Understanding Authentication vs Authorization
Security is a very critical component for APIs. New security issues and vulnerabilities are always being discovered, and it’s important to protect the APIs from attacks. A security breach can lead to loss of critical data as well as revenue. To ensure an application is secure, there are many things engineers tend to do.
This includes input validation, using the Secure Sockets Layer (SSL) protocol everywhere, validating content types, maintaining audit logs, and protecting against cross-site request forgery (CSRF) and cross-site scripting (XSS).
All of these are important for any web application and authentication and authorization are two foundation elements of security.
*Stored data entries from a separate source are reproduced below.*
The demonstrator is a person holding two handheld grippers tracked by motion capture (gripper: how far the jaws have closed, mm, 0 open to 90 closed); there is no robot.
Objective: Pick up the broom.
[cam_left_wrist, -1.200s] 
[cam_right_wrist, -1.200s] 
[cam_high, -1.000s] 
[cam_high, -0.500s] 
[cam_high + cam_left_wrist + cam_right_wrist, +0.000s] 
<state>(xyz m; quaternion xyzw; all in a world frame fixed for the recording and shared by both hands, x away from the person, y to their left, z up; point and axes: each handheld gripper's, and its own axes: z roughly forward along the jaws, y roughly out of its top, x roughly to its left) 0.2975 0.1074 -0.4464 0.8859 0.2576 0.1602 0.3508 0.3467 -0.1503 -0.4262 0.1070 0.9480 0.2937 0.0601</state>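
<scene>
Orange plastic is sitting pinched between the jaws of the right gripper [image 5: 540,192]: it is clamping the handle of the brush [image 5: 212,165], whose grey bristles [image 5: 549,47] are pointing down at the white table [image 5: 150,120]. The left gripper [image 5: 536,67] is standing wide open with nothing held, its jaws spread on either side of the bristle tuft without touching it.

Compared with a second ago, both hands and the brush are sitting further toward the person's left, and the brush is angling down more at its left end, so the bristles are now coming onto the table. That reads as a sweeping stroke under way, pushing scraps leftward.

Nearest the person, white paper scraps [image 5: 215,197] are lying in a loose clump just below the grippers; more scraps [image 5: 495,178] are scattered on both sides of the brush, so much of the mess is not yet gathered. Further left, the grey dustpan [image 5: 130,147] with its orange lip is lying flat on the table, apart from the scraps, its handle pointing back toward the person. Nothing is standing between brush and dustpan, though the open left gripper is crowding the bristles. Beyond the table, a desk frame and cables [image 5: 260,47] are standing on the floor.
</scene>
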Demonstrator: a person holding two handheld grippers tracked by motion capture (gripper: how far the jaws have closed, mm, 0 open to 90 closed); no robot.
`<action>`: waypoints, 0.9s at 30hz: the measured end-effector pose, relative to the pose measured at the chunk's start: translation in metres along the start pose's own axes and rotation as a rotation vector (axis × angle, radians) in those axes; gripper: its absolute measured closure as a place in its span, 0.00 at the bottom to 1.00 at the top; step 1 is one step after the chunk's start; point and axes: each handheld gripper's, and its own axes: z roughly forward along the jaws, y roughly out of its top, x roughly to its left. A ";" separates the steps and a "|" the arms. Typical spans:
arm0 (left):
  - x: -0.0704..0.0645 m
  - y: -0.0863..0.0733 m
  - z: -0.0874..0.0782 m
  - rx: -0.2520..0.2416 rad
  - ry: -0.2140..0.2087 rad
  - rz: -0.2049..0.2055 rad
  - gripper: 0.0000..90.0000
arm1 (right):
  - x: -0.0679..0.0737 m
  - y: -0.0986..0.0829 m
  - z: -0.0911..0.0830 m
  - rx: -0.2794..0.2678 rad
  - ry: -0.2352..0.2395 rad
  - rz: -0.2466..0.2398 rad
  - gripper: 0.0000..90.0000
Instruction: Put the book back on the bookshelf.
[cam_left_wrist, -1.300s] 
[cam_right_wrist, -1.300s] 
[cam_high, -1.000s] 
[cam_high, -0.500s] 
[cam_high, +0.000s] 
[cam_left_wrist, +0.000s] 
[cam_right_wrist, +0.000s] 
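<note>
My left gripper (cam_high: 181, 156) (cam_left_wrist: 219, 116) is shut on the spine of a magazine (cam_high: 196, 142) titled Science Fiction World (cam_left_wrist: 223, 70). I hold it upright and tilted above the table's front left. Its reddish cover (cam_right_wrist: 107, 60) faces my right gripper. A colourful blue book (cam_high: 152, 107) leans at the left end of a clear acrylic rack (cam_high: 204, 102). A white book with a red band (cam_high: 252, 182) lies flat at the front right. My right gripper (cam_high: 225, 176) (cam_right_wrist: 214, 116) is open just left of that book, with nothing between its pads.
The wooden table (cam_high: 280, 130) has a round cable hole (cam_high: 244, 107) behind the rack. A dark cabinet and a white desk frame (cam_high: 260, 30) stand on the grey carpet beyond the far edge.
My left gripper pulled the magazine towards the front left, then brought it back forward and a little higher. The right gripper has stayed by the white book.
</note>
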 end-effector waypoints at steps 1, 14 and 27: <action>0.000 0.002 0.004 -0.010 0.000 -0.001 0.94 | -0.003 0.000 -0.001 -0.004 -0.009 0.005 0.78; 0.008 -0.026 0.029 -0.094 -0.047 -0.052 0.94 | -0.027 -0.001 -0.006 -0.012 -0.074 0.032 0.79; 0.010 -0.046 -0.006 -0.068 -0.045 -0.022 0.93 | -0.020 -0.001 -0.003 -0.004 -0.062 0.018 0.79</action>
What exactly authentication and authorization are?
Authentication is the process of verifying who you are. Web applications usually accomplish this by asking you to log in with a username and password.
This combination is used to checked against an existing valid username/password record to ensure the request is authentic.
Authorization is the process of verifying what you are permitted to do and what you are trying to do.
For instance, a web application might allow you to view a page but, it might not allow you to edit that page unless you are an administrator. That’s an authorization.
As you design an API, you need to think about how app developers will perform both authentication and authorization with your API.
In the early days, API providers started supporting Basic Authentication. It’s the simplest technique used to access control on the web. The clients send HTTP requests with an Authorization header which consists of the word “Basic” followed by a space and a string generated by combining username and password with a colon (user name: password) and encoding it with base64; for example Authorization: Basic dXNlcjpwYXGHGHGHNzd29yZA==
Although Basic Authentication is simple, it offers less security. If you use Basic Authentication for your API, to use a third-party developer’s application, your users might need to share their username and password credentials with them.
That has several disadvantages of using the basic authentication:
- Applications are required to store these credentials in clear text or in a way that they can decrypt them. If an application exposed the credentials via a bug or other means, that might leak private user data to a hacker. Considering many people use the same password across multiple services, the data loss impact on users could be serious.
- Users cannot revoke access to a single application without revoking access to all the applications by changing the password.
- Applications get full access to user accounts. Users cannot limit access to selected resources.
Therefore, it’s very important to secure your APIs and understand which solution will work best for your customers, which will help you meet your business goals.